> **Information shown**
---

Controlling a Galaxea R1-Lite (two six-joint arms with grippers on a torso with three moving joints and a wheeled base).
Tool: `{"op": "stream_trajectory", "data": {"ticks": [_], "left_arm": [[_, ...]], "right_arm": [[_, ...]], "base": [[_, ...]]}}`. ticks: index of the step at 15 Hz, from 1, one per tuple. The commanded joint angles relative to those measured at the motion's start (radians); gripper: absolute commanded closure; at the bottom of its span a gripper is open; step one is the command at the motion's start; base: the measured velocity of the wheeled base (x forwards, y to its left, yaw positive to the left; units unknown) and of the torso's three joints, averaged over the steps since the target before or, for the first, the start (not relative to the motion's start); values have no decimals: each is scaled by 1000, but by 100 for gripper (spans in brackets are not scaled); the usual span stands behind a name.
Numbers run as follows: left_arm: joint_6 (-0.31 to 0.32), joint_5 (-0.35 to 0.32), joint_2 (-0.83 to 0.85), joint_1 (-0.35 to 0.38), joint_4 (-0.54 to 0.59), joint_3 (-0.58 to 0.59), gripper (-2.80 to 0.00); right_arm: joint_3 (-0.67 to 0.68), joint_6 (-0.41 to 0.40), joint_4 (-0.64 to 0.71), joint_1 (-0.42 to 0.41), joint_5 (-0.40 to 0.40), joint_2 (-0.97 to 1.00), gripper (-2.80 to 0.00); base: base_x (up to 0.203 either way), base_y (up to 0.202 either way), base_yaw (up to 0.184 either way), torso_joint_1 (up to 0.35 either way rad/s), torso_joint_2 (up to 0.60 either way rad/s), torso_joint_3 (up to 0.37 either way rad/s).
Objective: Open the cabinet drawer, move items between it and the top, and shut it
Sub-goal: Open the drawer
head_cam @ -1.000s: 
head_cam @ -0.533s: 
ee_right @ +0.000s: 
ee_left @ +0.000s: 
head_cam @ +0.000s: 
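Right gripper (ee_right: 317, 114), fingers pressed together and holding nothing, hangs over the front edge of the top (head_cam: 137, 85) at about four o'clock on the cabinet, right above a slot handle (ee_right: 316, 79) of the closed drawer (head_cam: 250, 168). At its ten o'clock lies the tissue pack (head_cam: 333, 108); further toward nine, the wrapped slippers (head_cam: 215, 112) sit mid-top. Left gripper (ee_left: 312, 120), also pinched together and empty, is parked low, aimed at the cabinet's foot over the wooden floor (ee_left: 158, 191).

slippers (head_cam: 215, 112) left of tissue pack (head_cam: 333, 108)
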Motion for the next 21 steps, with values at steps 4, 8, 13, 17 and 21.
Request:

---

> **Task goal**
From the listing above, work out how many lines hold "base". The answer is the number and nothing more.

> **Output of the task**
3